# Anyone use one of these?



## LostLouisianian (Oct 11, 2010)

I'm thinking about springing for one but would like to know if anyone has ever used one before....they look slicker than snot.

http://www.fishskinner.com/


----------



## wyogoob (Sep 7, 2007)

Never seen that before. I like how it does the ribs. A battery operated model would be cool.

.


----------



## LostLouisianian (Oct 11, 2010)

wyogoob said:


> Never seen that before. I like how it does the ribs. A battery operated model would be cool.
> 
> .


That's what I was thinking too...totally 100% portable.


----------



## swbuckmaster (Sep 14, 2007)

A sharp knife is so fast and easy to clean up and sharpen. I don't know why anyone would want to use anything else. 

I think that thing would be a mess on most fish especially if it gets dull. It would also be a pain to clean


----------



## Packfish (Oct 30, 2007)

I guy from Louisiana using this ******* NEW YORK CITY !


----------



## LostLouisianian (Oct 11, 2010)

Packfish said:


> I guy from Louisiana using this ******* NEW YORK CITY !


Hey I worked at grandpa's marina starting around 9 years old cleaning fish when the boats came in. It wasn't unusual for a boat to have 100-200 crappie and panfish to clean. There usually was 2-5 boats per day on a normal day, not weekends when there were more. There was 4 of us cleaning fish like an assembly line process and it wasn't unusual to clean 500-1000 fish (or more) in a day. Anything I can do to make my fish cleaning easier I'm all for these days. I've cleaned enough fish "the old fashioned way" for several lifetimes.  My son and grandson didn't believe me until my brother explained the same thing to them this past summer when we were fishing. They finally realized I wasn't pulling their leg but telling them the truth about the "good ol days".


----------



## Packfish (Oct 30, 2007)

Been there growing up on Lake Eire- that's why when I go back and everyone limits on their perch- I go straight to Rasmussens fish cleaning- then to Jimmys bar and grill for wings and then back to pick up my fillets.


----------



## wyogoob (Sep 7, 2007)

LostLouisianian said:


> Hey I worked at grandpa's marina starting around 9 years old cleaning fish when the boats came in. It wasn't unusual for a boat to have 100-200 crappie and panfish to clean. There usually was 2-5 boats per day on a normal day, not weekends when there were more. There was 4 of us cleaning fish like an assembly line process and it wasn't unusual to clean 500-1000 fish (or more) in a day. Anything I can do to make my fish cleaning easier I'm all for these days. I've cleaned enough fish "the old fashioned way" for several lifetimes.  My son and grandson didn't believe me until my brother explained the same thing to them this past summer when we were fishing. They finally realized I wasn't pulling their leg but telling them the truth about the "good ol days".

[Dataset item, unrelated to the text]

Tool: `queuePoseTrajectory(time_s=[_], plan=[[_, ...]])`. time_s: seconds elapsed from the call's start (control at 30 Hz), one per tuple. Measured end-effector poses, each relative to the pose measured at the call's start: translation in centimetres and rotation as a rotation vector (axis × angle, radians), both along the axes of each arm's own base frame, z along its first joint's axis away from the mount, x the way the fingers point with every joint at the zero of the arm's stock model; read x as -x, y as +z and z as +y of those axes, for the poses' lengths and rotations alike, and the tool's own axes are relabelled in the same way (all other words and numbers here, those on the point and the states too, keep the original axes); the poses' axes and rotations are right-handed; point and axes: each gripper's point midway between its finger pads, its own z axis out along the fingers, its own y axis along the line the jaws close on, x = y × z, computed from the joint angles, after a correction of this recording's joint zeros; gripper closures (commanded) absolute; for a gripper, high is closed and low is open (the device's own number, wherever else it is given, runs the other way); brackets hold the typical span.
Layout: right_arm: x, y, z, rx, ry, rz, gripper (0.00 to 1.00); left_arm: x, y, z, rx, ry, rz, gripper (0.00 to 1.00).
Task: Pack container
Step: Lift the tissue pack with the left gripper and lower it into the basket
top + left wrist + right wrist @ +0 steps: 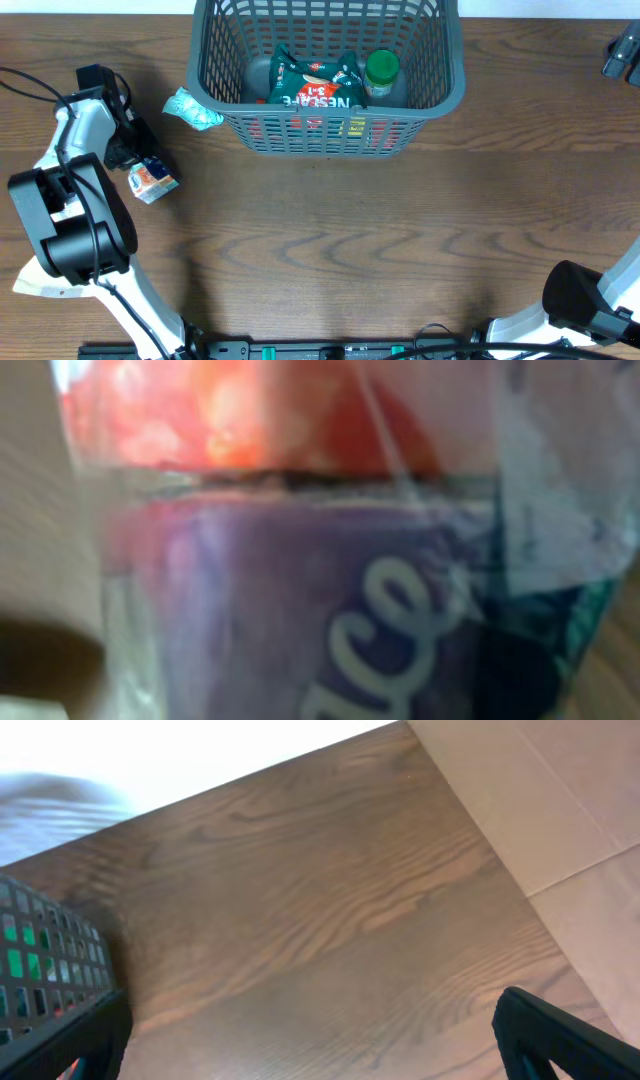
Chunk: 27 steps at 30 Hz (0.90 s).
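From overhead, the left gripper [141, 158] sits low over the left side of a dark wood table [350, 240]. It points down at a small packet [153, 181] printed in orange, white and blue. The dark fingertips are at the packet's upper edge, but whether they clamp it cannot be told from this view. The left wrist camera does not settle it either. That view is filled by a very blurred close-up of the small packet [330, 590], with clear wrap over red, purple and pale lettering, and no fingers can be made out.

In the right wrist view, the right gripper [305, 1015] has its two dark fingers [560, 1040] set wide apart at the bottom corners. Only bare table shows between them, so the jaws are spread and hold nothing. A corner of the container [50, 970] shows at the lower left of that view.

From overhead, the container [452, 80] is a large dark grey lattice basket standing at the far edge of the table, centre top, well apart from the small packet. Inside it lie a green sachet [318, 86] and, just to its right, a green-capped bottle [381, 70]. A teal packet [192, 108] lies on the table, touching the container's near-left corner.
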Motion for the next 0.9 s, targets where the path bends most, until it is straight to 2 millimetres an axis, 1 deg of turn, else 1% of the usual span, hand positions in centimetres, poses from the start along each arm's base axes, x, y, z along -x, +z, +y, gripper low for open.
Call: queuePoseTrajectory(time_s=[0.07,0.1,0.13,0.17,0.2,0.27,0.33,0.37,0.43,0.5,0.53,0.57,0.6,0.63,0.67,0.7,0.77,0.8,0.83,0.9], plan=[[0.0,-0.1,-0.3,-0.001,-0.007,0.003,0.01,0.6,1.2,-0.6,0.020,-0.004,0.002,0.94],[0.0,-0.2,-0.5,-0.002,-0.011,0.006,0.01,0.8,2.3,-0.8,0.025,-0.005,-0.007,0.94],[-0.1,-0.4,-0.6,-0.005,-0.014,0.011,0.01,0.8,3.5,-0.9,0.024,-0.009,-0.024,0.94],[-0.2,-0.8,-0.8,-0.008,-0.017,0.019,0.01,0.9,5.3,-1.0,0.020,-0.014,-0.049,0.94],[-0.4,-1.1,-0.9,-0.012,-0.018,0.027,0.01,0.8,7.4,-1.1,0.014,-0.022,-0.081,0.95],[-0.9,-1.9,-1.1,-0.026,-0.016,0.046,0.01,0.4,12.4,-1.2,-0.006,-0.053,-0.172,0.95],[-1.5,-2.9,-1.3,-0.043,-0.012,0.067,0.01,0.2,18.2,-1.6,-0.037,-0.110,-0.287,0.95],[-1.9,-3.6,-1.6,-0.052,-0.012,0.082,0.01,0.4,21.2,-2.0,-0.060,-0.150,-0.340,0.94],[-2.5,-4.7,-1.9,-0.065,-0.012,0.106,0.01,1.3,26.1,-3.3,-0.104,-0.244,-0.426,0.95],[-3.1,-5.7,-2.1,-0.078,-0.012,0.129,0.01,2.2,30.0,-5.3,-0.158,-0.388,-0.498,0.94],[-3.3,-6.2,-2.2,-0.084,-0.011,0.139,0.01,2.5,31.3,-6.3,-0.182,-0.458,-0.525,0.94],[-3.6,-6.6,-2.3,-0.090,-0.010,0.148,0.01,2.6,32.7,-7.9,-0.213,-0.561,-0.557,0.94],[-3.6,-6.9,-2.3,-0.093,-0.010,0.153,0.01,2.6,33.5,-9.0,-0.239,-0.641,-0.581,0.94],[-3.8,-7.1,-2.3,-0.098,-0.008,0.159,0.01,2.5,34.3,-10.6,-0.273,-0.754,-0.606,0.94],[-3.8,-7.3,-2.3,-0.103,-0.006,0.163,0.01,2.2,34.8,-11.8,-0.303,-0.839,-0.629,0.94],[-3.9,-7.4,-2.2,-0.108,-0.003,0.163,0.01,1.8,35.4,-13.7,-0.348,-0.975,-0.659,0.94],[-4.0,-7.4,-2.1,-0.113,0.002,0.161,0.01,0.8,36.3,-16.8,-0.434,-1.182,-0.717,0.94],[-4.0,-7.4,-2.0,-0.116,0.004,0.160,0.01,0.4,36.9,-18.0,-0.474,-1.257,-0.748,0.94],[-4.0,-7.4,-2.0,-0.117,0.005,0.160,0.01,0.0,37.5,-19.6,-0.517,-1.344,-0.787,0.94],[-3.9,-7.5,-1.8,-0.125,0.010,0.165,0.01,-0.9,39.3,-22.6,-0.620,-1.483,-0.886,0.94]])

That's a bunch of crappies. I stopped at 100 crappies or a 5-gallon bucket full. If they were small I just de-scaled them and cut the heads off though.

I can do the fillet and skin as fast or faster than this machine but the way it takes the rib bones out is way cool. Rib bones aren't bad on trout and salmon but they're curved on fish like walleye, perch, redfish, and smallmouth making it tough to "scoop" them out.

For years we fished Saskatchewan's Lac La Ronge for spring walleyes. There was a commercial walleye fishing operation on the lake back in those days. The Cree Indian women that cleaned fish at our camp also cleaned fish commercially. They could fillet a 4 lb walleye in about 15 seconds; just amazing. The knives they used look more like a roast knife than the traditional fillet knife. I could never get under 20 seconds and then I had a mess......kinda reminds me of the gutless method on an elk.

Every year I fillet all the fish for the Evanston Kid's Fishing Day. The BASS Federation folks gill and gut the trout that the youngsters want to take home or cook fresh at the event and then I fillet them. The TU and BASS club have videos of me filleting trout. I bet I'm coming in around 20 seconds on some. Maybe I get some footage or have someone video me filleting say a 2 lb trout and see how I compare to the machine.

Anyway, it's a cool gizmo. If they make a battery operated one I'll buy it.


----------